19. Secara umum teknologi pembuatan pupuk organik non komersial (insitu ) masih tergolong
sederhana, yaitu teknologi sederhana fermentasi. Untuk pembuatan pupuk organik padat,
setiap bahan baku kotoran ternak 1 ton dapat menghasilkan pupuk organik sebanyak 650
Kg. Proses pembuatan pupuk organik dalam satu siklus dilakukan selama 5-6 minggu.
Harga jual pupuk organik berkisar Rp 500 – Rp 525,- dengan keuntungan berkisar Rp 83 -
Rp 112,- per kg.
20. Produk pupuk organik yang dihasilkan oleh kelompok tani bersifat non komersial (insitu)

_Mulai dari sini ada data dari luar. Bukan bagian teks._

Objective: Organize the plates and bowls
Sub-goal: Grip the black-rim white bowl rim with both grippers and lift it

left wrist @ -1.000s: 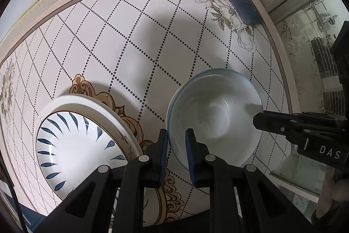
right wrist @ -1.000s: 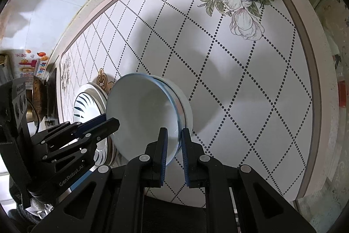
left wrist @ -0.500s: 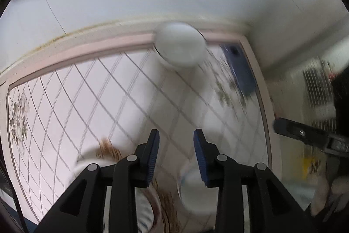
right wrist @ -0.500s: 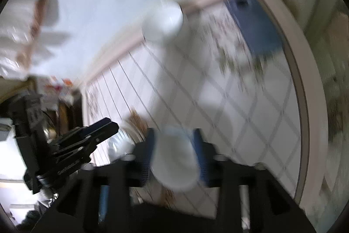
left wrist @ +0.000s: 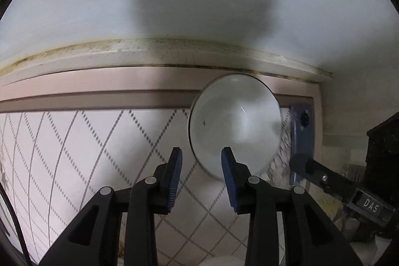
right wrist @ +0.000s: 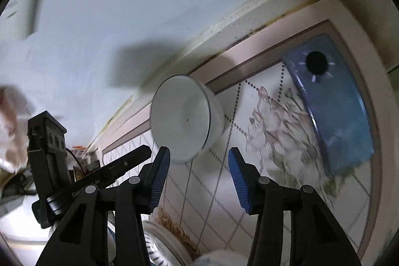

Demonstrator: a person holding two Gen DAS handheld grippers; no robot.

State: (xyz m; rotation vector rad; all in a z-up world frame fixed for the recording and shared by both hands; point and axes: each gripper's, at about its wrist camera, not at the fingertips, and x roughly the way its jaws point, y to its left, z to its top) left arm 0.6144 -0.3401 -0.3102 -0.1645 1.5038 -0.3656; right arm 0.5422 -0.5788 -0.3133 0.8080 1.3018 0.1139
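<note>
A small white bowl with a thin dark rim (left wrist: 235, 124) stands on the patterned tabletop near the back wall; it also shows in the right wrist view (right wrist: 184, 120). My left gripper (left wrist: 201, 171) is open and empty, its jaws just short of the bowl's near left rim. My right gripper (right wrist: 199, 166) is open and empty, a little in front of the bowl. The right gripper's finger (left wrist: 321, 176) shows at the right of the left wrist view. The left gripper (right wrist: 99, 176) shows at the left of the right wrist view. A plate's rim (right wrist: 162, 241) and another bowl's rim (right wrist: 219, 258) lie at the bottom edge.
A blue phone (right wrist: 334, 114) lies face down on the table at the back right, beside the bowl; it also shows in the left wrist view (left wrist: 301, 131). The white wall (left wrist: 174, 4) rises right behind the bowl. The table's pink border (left wrist: 99, 94) runs along the wall.
Both grippers let go of the blue-rimmed bowl, opened, and moved forward across the table to the small white bowl by the wall.
</note>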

atau hanya diperuntukkan bagi kebutuhan kelompok tani dan/atau masayarakat petani yang
berada di desa UPPO. Bagi kelompok tani/ gapoktan yang telah maju dan bermaksud
memproduksi pupuk organik yang akan dijual secara komersial, harus memiliki sertifikat
stadarisasi mutu produk.
21. Batas kewenangan kelompok tani UPPO untuk memproduksi dan memasarkan pupuk
organik hanya untuk kebutuhan kelompok (insitu), untuk memperluas pemasaran diperlukan
kemitraan antara kelompok tani/ produsen insitu dengan produsen pupuk organik pabrikan
(swasta) yang telah memiliki sertifikasi mutu produksipupuk organik untuk
dikomersialisasikan.
xix
22. Usahatani padi semi organik di lokasi kajian baru berlangsung dua musim, sehingga kondisi
tanahnya belum stabil. Namun dari segi produktivitas, usahatani padi semi organik relatif
sama dengan usahatani padi an organik. Hal ini masih membuka peluang adanya
peningkatan produksi dan produktivitas bilamana kondisi tanah mendekati stabil (setelah 4
musim).
Implikasi Kebijakan
23. Pengembangan aspek produksi, distribusi, dan pemanfaatan pupuk organik perlu
dukungan sosialisasi terhadap pemahaman pupuk organik yang intensif yang difokuskan
kearah keberimbangan penggunaan pupuk an-organik dan organik serta pembenahan
tanah, disertai dengan Sekolah lapang (SL) - Pupuk Organik minimal selama empat musim.
24. Manajemen mutu dan standar kualitas yang baik akan mendorong penggunaan pupuk
organik secara massal, sekaligus mengurangi dampak negatif bagi kesehatan dan
pencemaran lingkungan. Secara spesifik, bentuk kebijakan untuk mendukung
pengembangan pupuk organik adalah : (a) kebijakan investasi dan pelayanan, (b) kebijakan
diseminasi dan pendampingan, (c) kebijakan standardisasi dan mutu produk pupuk organik,
(4) kebijakan subsidi pupuk organik, dan (d) kebijakan dalam mendorong peran swasta.
25. Untuk meningkatkan pemasaran pupuk organik perlu fasilitasi dan dukungan : (a) uji
kandungan pupuk, (b) pembuatan label usaha pengolahan pupuk organik yang diproduksi
kelompok tani, (c) pemerintah seyogyanya tidak menurunkan harga pupuk organik pabrikan
yang disubsidi, mengingat pupuk organik dari kelompok tani adalah biaya swadaya yang
tidak memperoleh subsidi dari pemerintah, dan (d) meningkatkan pembinaan terhadap
produsen pupuk organik (kelompok tani).
26. Pengembagan produksi pupuk organik oleh kelompok tani perlu terus dilakukan untuk
memenuhi kebutuhan anggotanya. Dalam rangka peningkatan pendapatan petani
organik,pemerintah daerah perlu memfasilitasi temu usaha/bisnis. Disamping itu, perlu
adanya dukungan jaminan harga dan pasar pupuk organik melalui kemitraan.